Exercise requirements: The answer must be an exact copy of the lines from the one with "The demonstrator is" through the final line of the records below, with no pictures.
BEGIN
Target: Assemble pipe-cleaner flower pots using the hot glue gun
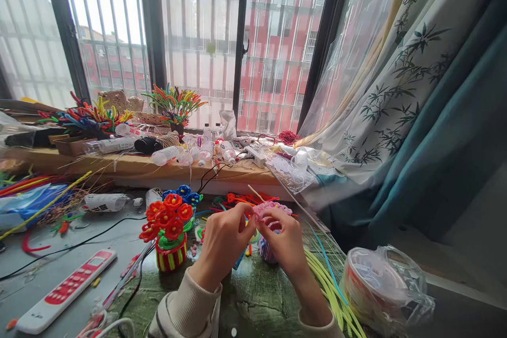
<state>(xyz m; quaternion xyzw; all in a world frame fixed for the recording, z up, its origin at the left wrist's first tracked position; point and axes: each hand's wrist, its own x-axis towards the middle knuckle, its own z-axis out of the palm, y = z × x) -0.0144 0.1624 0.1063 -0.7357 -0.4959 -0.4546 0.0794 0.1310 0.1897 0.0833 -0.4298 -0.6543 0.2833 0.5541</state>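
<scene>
Both hands meet at the middle of the table, fingertips pinched together at a pink fuzzy flower piece (273, 207). My left hand (227, 232) has its thumb and forefinger closed at the left edge of the pink piece. My right hand (283, 235) pinches it from the right, its fingers curled. Just behind my right hand stands a purple and blue striped pot (266, 252), partly hidden by the fingers. To the left, orange-red pipe-cleaner flowers (168, 216) stand in a red and yellow striped pot (171, 253), with blue flowers (184, 194) behind them.
A white and red remote (67, 291) lies at the left. Light green pipe cleaners (330, 288) and a plastic-wrapped spool (376, 285) are at the right. Bottles (166, 155) and colourful bundles (87, 119) crowd the window ledge (130, 167). Black cables cross the left side.
</scene>
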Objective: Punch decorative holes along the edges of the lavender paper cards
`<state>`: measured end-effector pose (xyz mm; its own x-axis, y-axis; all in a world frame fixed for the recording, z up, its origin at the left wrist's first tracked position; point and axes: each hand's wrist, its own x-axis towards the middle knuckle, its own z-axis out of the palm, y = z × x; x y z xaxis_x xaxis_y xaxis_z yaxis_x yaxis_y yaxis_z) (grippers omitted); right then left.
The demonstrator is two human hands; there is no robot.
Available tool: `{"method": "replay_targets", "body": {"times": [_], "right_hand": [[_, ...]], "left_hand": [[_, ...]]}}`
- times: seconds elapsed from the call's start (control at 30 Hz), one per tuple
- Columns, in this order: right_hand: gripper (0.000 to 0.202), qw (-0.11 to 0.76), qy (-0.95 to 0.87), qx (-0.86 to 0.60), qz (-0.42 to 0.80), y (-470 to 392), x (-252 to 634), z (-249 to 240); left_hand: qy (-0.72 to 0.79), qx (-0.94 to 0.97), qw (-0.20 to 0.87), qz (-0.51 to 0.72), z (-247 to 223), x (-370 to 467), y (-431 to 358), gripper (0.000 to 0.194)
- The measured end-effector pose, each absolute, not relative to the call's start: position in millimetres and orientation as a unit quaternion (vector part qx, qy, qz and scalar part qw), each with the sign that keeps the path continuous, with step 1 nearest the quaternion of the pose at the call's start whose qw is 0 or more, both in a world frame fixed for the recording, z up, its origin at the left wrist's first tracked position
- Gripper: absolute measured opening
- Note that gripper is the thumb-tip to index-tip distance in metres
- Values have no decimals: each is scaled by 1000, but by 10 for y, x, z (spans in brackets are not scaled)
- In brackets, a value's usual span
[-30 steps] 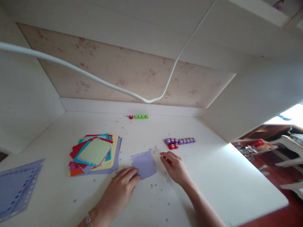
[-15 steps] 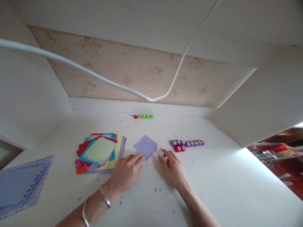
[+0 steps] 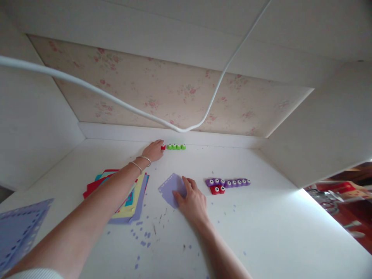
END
Output of the task:
The demonstrator is two human hands; there is no robot.
Available tool: `{"method": "replay_targets", "body": {"times": [_], "right_hand": [[_, ...]], "left_hand": [[_, ...]]}}`
- times: seconds elapsed from the call's start (control at 30 Hz), one per tuple
- Columns, in this order: right_hand: gripper (0.000 to 0.202), qw (-0.11 to 0.76), qy (-0.95 to 0.87), qx (-0.86 to 0.60), qz (-0.42 to 0.80), y (-470 to 392), x (-252 to 634), z (-249 to 240); left_hand: qy (-0.72 to 0.79), qx (-0.94 to 0.97), qw (-0.20 to 0.87), qz (-0.51 to 0.72), z (-247 to 223), x (-370 to 467), y (-431 to 358), gripper (0.000 to 0.194)
- The measured end-effector pose, each absolute, not relative to the call's start: position in millimetres and orientation as a unit quaternion (vector part qx, qy, qz and scalar part qw), each with the sign that keeps the path continuous, with step 1 nearest the quaternion of the pose at the call's start whose qw is 0 or more, both in a world frame fixed for the recording, z up, its origin at the left wrist's first tracked position
- Gripper: absolute measured opening
- Note that gripper is the thumb-tip to index-tip distance in metres
- Values have no decimals: each is scaled by 1000, but by 10 for y, x, z (spans in brackets are not scaled)
- In brackets, a value's usual span
[-30 steps] 
[-15 steps] 
[+0 steps] 

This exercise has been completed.